• _WHAT YOU ARE ASKED TO DO_:
Beneath this task is a listing. State how many of its lines include the string "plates", giving nothing but the number.

PROVIDED RECORDS Block Start

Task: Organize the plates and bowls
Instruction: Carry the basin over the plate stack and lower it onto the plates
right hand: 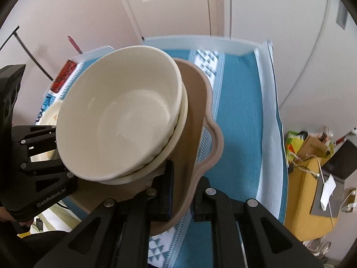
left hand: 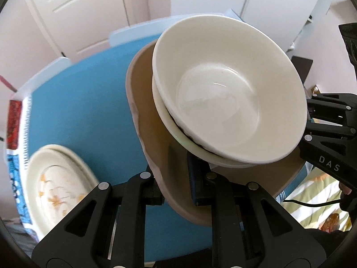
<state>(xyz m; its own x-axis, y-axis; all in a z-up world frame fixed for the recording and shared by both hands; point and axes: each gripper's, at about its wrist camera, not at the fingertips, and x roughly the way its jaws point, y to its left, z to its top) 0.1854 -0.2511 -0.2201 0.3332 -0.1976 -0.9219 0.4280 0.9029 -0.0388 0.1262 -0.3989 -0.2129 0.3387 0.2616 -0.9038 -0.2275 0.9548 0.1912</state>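
bowls (left hand: 229, 102), two nested, sit on a tan tray (left hand: 142, 102) above the blue worktop (left hand: 84, 102); left tool (left hand: 176, 192) and right tool (right hand: 180, 198) each clench the tray's rim.

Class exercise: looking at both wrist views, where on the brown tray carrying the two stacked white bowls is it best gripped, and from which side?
Grip the brown tray on its raised rim, at opposite edges, one gripper from each side. The left gripper and right gripper already pinch it so. The stacked white bowls fill the middle, leaving only the thin lip exposed, and two-sided support probably steadies the load.
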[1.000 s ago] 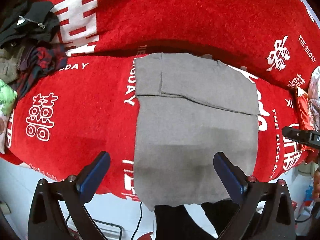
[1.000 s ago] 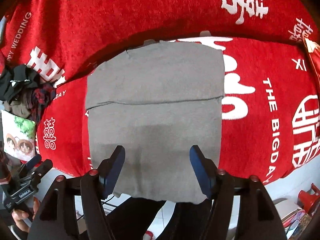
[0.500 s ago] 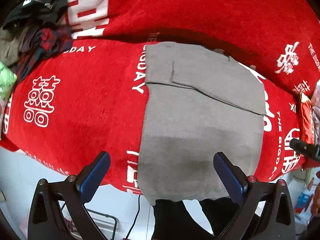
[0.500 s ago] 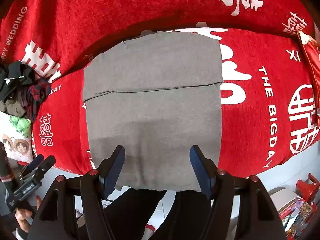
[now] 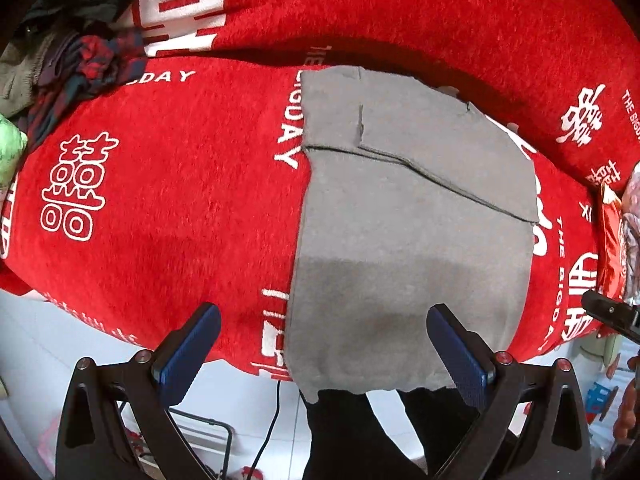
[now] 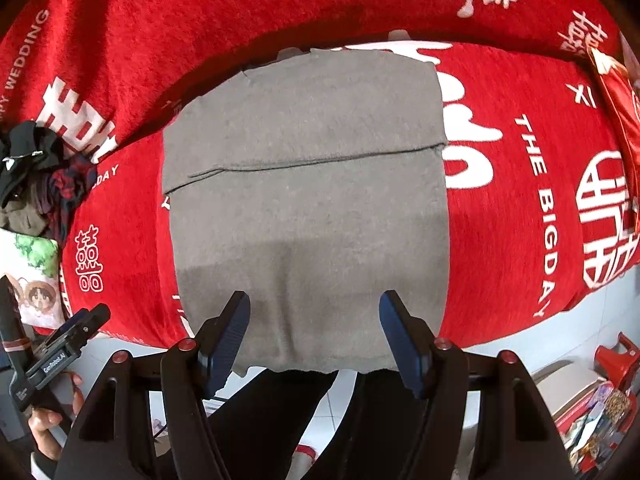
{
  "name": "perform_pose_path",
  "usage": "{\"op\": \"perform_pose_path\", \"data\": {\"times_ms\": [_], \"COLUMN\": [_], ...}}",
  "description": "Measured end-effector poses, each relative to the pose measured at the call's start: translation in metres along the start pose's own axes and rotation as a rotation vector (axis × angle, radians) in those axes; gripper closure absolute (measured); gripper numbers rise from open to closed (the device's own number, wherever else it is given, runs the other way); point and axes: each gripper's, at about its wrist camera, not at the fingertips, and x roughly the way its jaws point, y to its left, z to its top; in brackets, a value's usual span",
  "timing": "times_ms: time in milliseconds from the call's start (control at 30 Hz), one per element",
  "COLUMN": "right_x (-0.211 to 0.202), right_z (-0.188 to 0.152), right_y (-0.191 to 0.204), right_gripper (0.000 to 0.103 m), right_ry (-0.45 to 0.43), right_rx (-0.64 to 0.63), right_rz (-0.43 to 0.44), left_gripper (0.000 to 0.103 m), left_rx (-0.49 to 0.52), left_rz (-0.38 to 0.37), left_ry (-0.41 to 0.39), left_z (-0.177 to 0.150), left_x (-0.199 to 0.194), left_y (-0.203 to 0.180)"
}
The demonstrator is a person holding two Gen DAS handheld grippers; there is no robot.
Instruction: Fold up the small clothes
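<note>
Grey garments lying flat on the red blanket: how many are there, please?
1. The grey garment lies spread in the middle of the red blanket, its near edge hanging over the front. More clothes sit in a crumpled pile at the far left; a grey one may be hidden there.

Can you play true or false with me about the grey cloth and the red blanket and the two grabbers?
1. The grey cloth lies on a red blanket. True.
2. The right gripper is squeezing the cloth. False: its jaws are open with nothing between the pads.
3. The left gripper is open. True.
4. The cloth's near edge hangs over the blanket's front. True.
5. The pile of dark clothes sits on top of the grey cloth. False: it lies apart, off to the left on the blanket.
</note>
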Motion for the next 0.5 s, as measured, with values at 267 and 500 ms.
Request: {"op": "perform_pose_path", "data": {"times_ms": [267,500], "right_x": [0.003,0.003], "right_z": [-0.02,-0.018], "right_y": [-0.021,-0.042], "right_gripper": [0.032,0.032], "right_ry": [-0.003,-0.01], "right_rx": [0.065,0.059], "right_rz": [0.009,0.05], "left_gripper": [0.0,0.0], "left_rx": [0.044,0.012], "left_rz": [0.021,0.065], "left_ry": [-0.001,-0.002], "left_z": [-0.006,-0.019], "left_x": [0.001,0.007], "left_y": [-0.003,-0.011]}}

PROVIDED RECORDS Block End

• _RESPONSE AREA_:
2